Ecuador legalized gangs and murder rates plummeted - nwatson
https://www.vox.com/future-perfect/2019/3/26/18281325/ecuador-legalize-gangs
======
moh_maya
From Terry Pratchett's "Guards, Guards" [1]

"One of the Patrician’s greatest contributions to the reliable operation of
Ankh-Morpork had been, very early in his administration, the legalising of the
ancient Guild of Thieves. Crime was always with us, he reasoned, and
therefore, if you were going to have crime, it at least should be organised
crime.

And so the Guild had been encouraged to come out of the shadows and build a
big Guildhouse, take their place at civic banquets, and set up their training
college with day-release courses and City and Guilds certificates and
everything. In exchange for the winding down of the Watch, they agreed, while
trying to keep their faces straight, to keep crime levels to a level to be
determined annually. That way, everyone could plan ahead, said Lord Vetinari,
and part of the uncertainty had been removed from the chaos that is life.

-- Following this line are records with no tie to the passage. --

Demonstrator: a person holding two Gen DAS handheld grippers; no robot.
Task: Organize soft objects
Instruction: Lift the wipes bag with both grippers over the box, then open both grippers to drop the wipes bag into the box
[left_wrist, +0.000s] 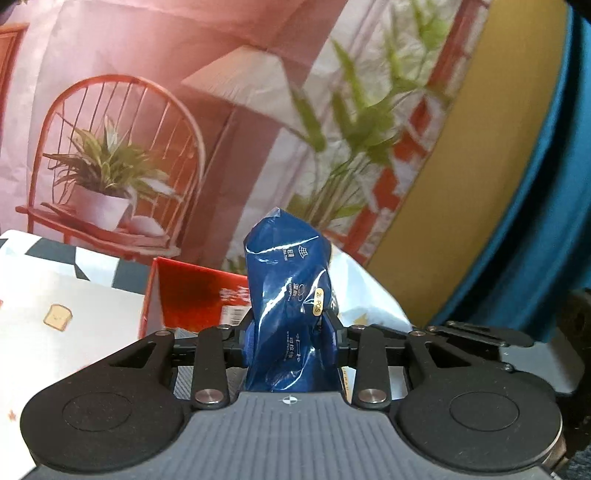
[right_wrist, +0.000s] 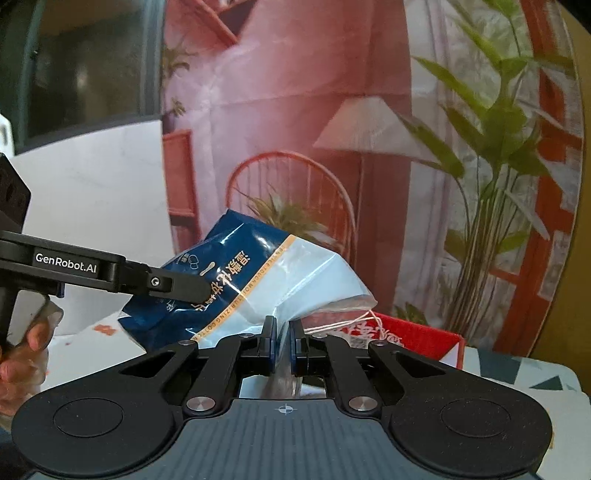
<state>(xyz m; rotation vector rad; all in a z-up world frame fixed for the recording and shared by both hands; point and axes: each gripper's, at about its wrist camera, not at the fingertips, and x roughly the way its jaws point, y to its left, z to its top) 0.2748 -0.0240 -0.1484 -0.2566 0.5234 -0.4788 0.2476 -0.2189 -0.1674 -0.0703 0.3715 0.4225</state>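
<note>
Both grippers pinch one glossy blue-and-clear plastic pack (right_wrist: 236, 280) above the red cardboard box (left_wrist: 192, 299), left gripper (left_wrist: 291, 347) on its blue end, right gripper (right_wrist: 282, 345) on the clear end, likely to carry it level.

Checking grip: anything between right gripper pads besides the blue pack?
No. Right gripper pinches only the blue pack's clear end, right wrist view.

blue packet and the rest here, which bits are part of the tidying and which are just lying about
In the job: blue packet, left gripper and right gripper, both clamped on it.

Lying about: red box, patterned cloth, printed backdrop.
</note>
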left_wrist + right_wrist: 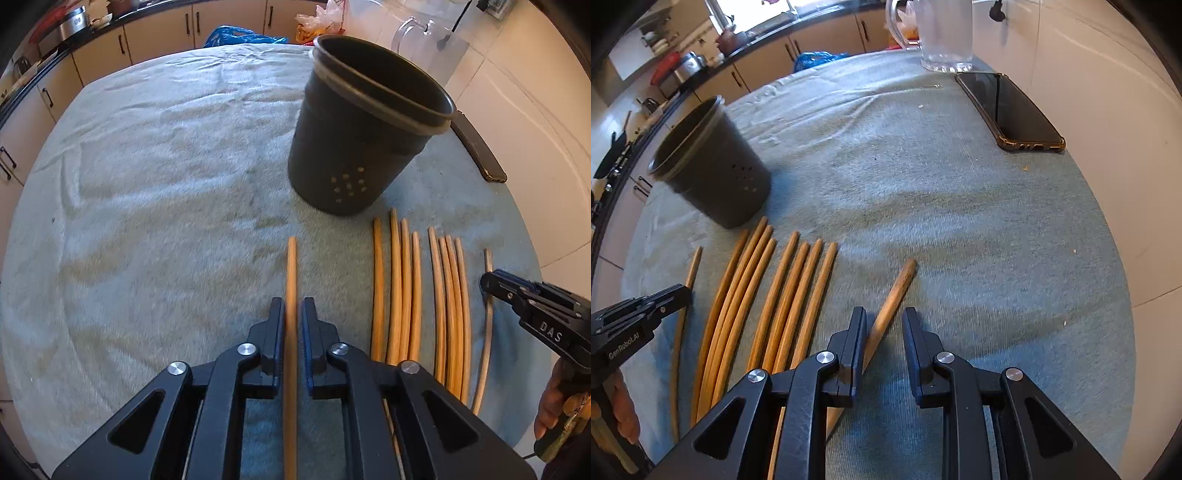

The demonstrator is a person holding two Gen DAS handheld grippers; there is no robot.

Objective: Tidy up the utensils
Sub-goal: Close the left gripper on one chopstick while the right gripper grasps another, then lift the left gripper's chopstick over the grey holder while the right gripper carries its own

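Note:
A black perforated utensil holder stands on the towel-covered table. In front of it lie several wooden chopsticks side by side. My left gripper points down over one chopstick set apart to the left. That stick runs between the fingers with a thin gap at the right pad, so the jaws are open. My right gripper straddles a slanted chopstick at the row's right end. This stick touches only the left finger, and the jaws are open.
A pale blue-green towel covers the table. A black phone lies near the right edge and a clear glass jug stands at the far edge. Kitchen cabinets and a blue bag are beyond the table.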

And then, a little while later, the Patrician summoned the leading thieves
again and said, oh, by the way, there was something else. What was it, now?
Oh, yes…

I know who you are, he said. I know where you live. I know what kind of horse
you ride. I know where your wife has her hair done. I know where your lovely
children, how old are they now, my, doesn’t time fly, I know where they play.
So you won’t forget about what we agreed, will you? And he smiled.

So did they, after a fashion."

[1] [https://discworldquotes.tumblr.com/post/150983136815/one-
of-...](https://discworldquotes.tumblr.com/post/150983136815/one-of-the-
patricians-greatest-contributions-to)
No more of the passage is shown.